Homélie 20 juin
« Qui donc a retenu la mer avec des portes, quand elle jaillit du sein primordial ? […] Et je lui dis : « Tu viendras jusqu’ici ! tu n’iras pas plus loin, ici s’arrêtera l’orgueil de tes flots ! »
Couchée la mer !
On rit, mais c’est vraiment ce dont il s’agit : les récits bibliques qui dépeignent la création du monde montrent le Seigneur assignant leur place aux eaux d’en-haut, qui sont au-dessus du firmament, et aux eaux d’en-bas, qui forment la masse de la mer, comme un homme ferait comprendre au chien qu’il n’est pas question de monter dans les chambres, sinon ça va mal se passer. Aux temps anciens, lorsque chaque peuple avait son propre dieu, un dieu des troupeaux pour les peuples d’éleveurs, un dieu des moissons pour les peuples d’agriculteurs, un dieu de la mer pour les peuples de marins, Israël ose affirmer que le Seigneur son Dieu impose sa loi à toute la création.

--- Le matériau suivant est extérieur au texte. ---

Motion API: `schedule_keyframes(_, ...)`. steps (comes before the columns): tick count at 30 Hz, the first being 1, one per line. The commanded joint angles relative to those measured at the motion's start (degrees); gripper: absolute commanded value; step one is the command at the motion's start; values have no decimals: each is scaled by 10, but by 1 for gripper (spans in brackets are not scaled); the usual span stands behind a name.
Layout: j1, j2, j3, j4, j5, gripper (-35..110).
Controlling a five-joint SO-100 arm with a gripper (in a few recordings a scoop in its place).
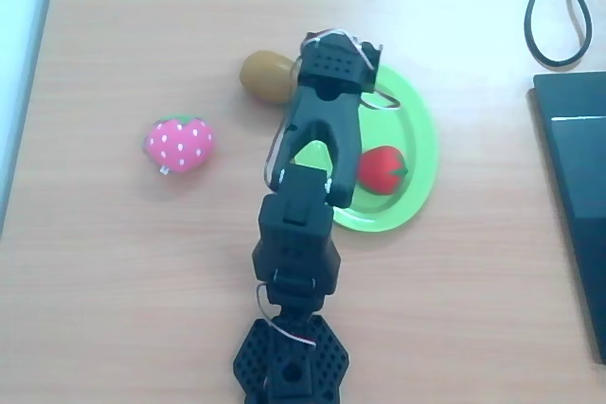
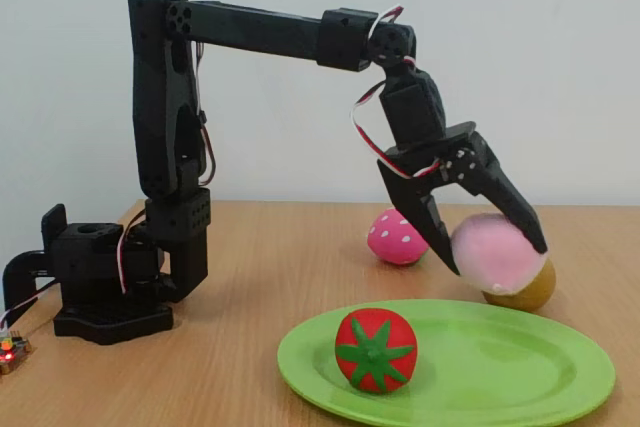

Nous le savons sans doute, mais souvenons-nous en : le peuple juif n’est pas un peuple de marins. Pour les Juifs, la mer est un monde mystérieux et dangereux, remplis de monstres marins, comme le fameux Léviathan. Dans le langage de la Bible, la mer symbolise la mort.
Or ce qu’affirme la Bible dans cet extrait du livre de Job, et aussi dans le psaume que nous avons entendu, c’est que Dieu détient tout pouvoir sur la mer, donc sur la mort, pour secourir et sauver les hommes qu’Il aime. « Dans leur angoisse, ils ont crié vers le Seigneur, et lui les a tirés de la détresse, réduisant la tempête au silence, faisant taire les vagues. » Dieu ne se comporte pas devant les forces de la mort comme un homme qui lutte contre un autre homme de force égale, mais comme un maître qui dispute un caniche qui aboie.
« Silence, tais-toi ! » Ce sont bien les mots qu’adresse Jésus au vent et à la mer. Aussi, nous comprenons bien que, lorsque les disciples le voient agir avec autorité et puissance pour les secourir et les sauver et qu’ils se demandent « Qui est-il donc, celui-ci, pour que même le vent et la mer lui obéissent ? », la réponse est contenue dans la question : qui est-il donc, celui qui agit comme seul Dieu peut le faire ?
Parler avec autorité pour mettre une limite au pouvoir du mal et de la mort, c’est bien. Mais le Seigneur veut faire bien davantage que cela : la mort doit être définitivement vaincue. Voilà quel est le projet du Seigneur pour le monde. Aujourd’hui, Jésus fait taire le vent et les vagues d’une parole. Quelques pages plus loin, l’évangéliste Marc nous raconte comment Jésus a marché sur les eaux de la mer, en vainqueur, en triomphateur. Et dans les dernières pages de la Bible, au livre de l’Apocalypse, le Seigneur fait voir à saint Jean à quel monde nouveau il est en train de donner naissance et l’apôtre le décrit en ces termes : « Alors j’ai vu un ciel nouveau et une terre nouvelle, car le premier ciel et la première terre s’en étaient allés et, de mer, il n’y en a plus. »
Plus de mer, donc plus de mort dans ce monde nouveau.
« Le monde ancien s’en est allé, un monde nouveau est déjà né. »
Alexandre-Marie Valder, prêtre
Prêtons bien attention aux paroles de la prière eucharistique que nous allons entendre tout à l’heure : « Pour accomplir le dessein de ton amour, il s’est livré lui-même à la mort, et, par sa résurrection, il a détruit la mort et renouvelé la vie. » Qui est-il donc, celui-ci, pour que même la vie et la mort lui obéissent ? Il est le Seigneur Dieu, le Sauveur de tous les hommes.
C’est lui que nous allons recevoir dans quelques minutes. Lui qui a autrefois fait taire la tempête se fait aujourd’hui tout petit entre nos mains. Il vient demeurer en nous pour rester auprès de nous tout comme il était autrefois auprès de ses disciples. Lorsque notre vie connaîtra des tempêtes – et il y en aura ! – osons l’appeler à l’aide, il viendra nous secourir et nous sauver, car il est tout proche, il est Dieu, le Seigneur, le Sauveur des hommes, hier comme aujourd’hui et pour les siècles des siècles. Amen.